§ Required action:
Please output the section of the listing below that opens with the line containing "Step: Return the" and closes with the line containing "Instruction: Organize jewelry", exactly and with nothing else.

§ Dataset entries:
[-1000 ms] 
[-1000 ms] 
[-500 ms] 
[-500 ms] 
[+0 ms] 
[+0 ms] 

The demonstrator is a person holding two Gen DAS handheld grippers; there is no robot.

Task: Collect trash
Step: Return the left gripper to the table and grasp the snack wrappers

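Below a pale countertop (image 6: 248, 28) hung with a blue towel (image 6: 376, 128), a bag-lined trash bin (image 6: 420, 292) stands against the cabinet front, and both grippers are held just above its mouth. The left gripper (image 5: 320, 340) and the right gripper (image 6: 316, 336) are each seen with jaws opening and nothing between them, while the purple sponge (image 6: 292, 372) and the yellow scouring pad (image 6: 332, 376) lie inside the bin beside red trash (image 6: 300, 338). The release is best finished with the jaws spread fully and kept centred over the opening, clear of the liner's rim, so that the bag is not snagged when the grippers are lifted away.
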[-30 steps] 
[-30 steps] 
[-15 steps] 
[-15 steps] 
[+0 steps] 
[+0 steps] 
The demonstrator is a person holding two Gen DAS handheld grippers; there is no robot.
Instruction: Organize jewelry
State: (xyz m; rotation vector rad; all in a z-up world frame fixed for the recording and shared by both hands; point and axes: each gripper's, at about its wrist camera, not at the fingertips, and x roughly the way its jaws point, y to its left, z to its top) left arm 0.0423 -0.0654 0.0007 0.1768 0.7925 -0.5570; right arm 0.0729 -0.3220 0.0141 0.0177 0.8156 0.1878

§ Task output:
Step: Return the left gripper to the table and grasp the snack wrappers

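Below a pale countertop (image 6: 248, 28) hung with a blue towel (image 6: 376, 128), a bag-lined trash bin (image 6: 420, 292) stands against the cabinet front, and both grippers are held just above its mouth. The left gripper (image 5: 320, 340) and the right gripper (image 6: 316, 336) are each seen with jaws opening and nothing between them, while the purple sponge (image 6: 292, 372) and the yellow scouring pad (image 6: 332, 376) lie inside the bin beside red trash (image 6: 300, 338). The release is best finished with the jaws spread fully and kept centred over the opening, clear of the liner's rim, so that the bag is not snagged when the grippers are lifted away.
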[-30 steps] 
[-30 steps] 
[-15 steps] 
[-15 steps] 
[+0 steps] 
[+0 steps] 
The demonstrator is a person holding two Gen DAS handheld grippers; there is no robot.
Instruction: Organize jewelry

With that, the exercise is done.